# Task item
In the listing below, count the lines that contain the string "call", and state that number without further words.

# Collected material
BEGIN

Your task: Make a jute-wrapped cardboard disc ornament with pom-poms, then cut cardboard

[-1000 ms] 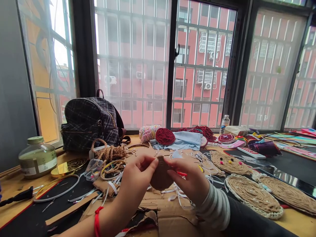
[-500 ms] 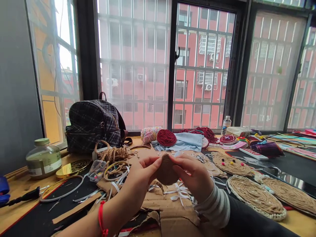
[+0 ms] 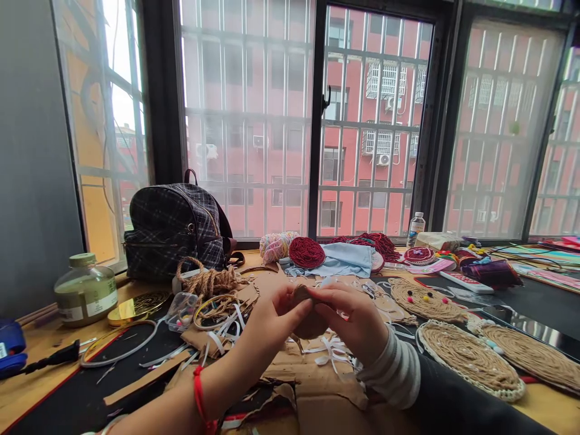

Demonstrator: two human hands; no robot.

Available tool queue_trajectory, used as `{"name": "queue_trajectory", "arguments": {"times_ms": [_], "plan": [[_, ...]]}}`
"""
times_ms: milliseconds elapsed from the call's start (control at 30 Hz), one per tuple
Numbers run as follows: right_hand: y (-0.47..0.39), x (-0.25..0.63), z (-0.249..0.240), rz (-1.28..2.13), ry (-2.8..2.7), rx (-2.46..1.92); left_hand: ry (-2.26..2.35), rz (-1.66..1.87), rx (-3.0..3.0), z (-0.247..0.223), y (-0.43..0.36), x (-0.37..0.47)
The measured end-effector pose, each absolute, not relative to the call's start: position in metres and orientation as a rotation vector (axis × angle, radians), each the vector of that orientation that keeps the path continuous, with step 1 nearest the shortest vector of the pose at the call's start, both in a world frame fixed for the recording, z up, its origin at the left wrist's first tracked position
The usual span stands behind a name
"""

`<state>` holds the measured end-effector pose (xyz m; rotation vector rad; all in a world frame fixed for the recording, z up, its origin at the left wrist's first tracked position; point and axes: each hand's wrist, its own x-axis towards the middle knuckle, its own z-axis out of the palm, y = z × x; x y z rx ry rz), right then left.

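Observation:
A small round brown piece point(image 3: 310, 326), like cardboard, is held up between both hands over the middle of the table. My left hand point(image 3: 276, 317), with a red string at the wrist, pinches its upper left edge, the thumb lying across its front. My right hand point(image 3: 353, 314) grips the upper right edge with fingers and thumb bent. Part of the piece is hidden behind the fingers. Torn cardboard point(image 3: 326, 386) and white strips point(image 3: 333, 350) lie below the hands.
Coiled rope rounds point(image 3: 469, 359) lie at the right. On the left are a glass jar point(image 3: 86, 293), a hoop point(image 3: 120, 362), a rope bundle point(image 3: 212, 281) and a backpack point(image 3: 174, 232). Behind the hands sit a dark red yarn ball point(image 3: 307, 252) and blue cloth point(image 3: 347, 258).
My left hand has shifted slightly to the right, its thumb now further across the piece. The round piece is tilted differently and shows less of its face. The view has moved slightly.

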<state>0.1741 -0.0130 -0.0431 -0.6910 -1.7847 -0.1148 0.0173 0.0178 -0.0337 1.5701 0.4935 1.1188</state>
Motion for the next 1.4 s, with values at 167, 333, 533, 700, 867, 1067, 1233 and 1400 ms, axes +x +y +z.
{"name": "queue_trajectory", "arguments": {"times_ms": [167,333,533,700,867,1067,1233,1400], "plan": [[-0.013,0.177,-0.043,-0.004,-1.757,-0.791,0.479,1.174,1.664,-0.038,0.023,0.019],[-0.014,0.179,-0.041,-0.115,-1.755,-0.843,0.522,1.232,1.707,-0.039,0.026,0.018],[-0.014,0.176,-0.040,-0.399,-1.817,-0.731,0.652,1.270,1.808,-0.043,0.022,0.020],[-0.015,0.172,-0.040,-0.397,-1.875,-0.709,0.693,1.314,1.748,-0.045,0.017,0.023],[-0.017,0.171,-0.038,-0.263,-1.858,-0.749,0.761,1.363,1.760,-0.042,0.018,0.017],[-0.016,0.173,-0.041,-0.273,-1.861,-0.801,0.802,1.374,1.708,-0.039,0.019,0.016],[-0.016,0.172,-0.041,-0.298,-1.843,-0.769,0.733,1.334,1.625,-0.037,0.016,0.017],[-0.018,0.171,-0.040,-0.338,-1.826,-0.744,0.755,1.325,1.584,-0.035,0.014,0.018]]}}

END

# Result
2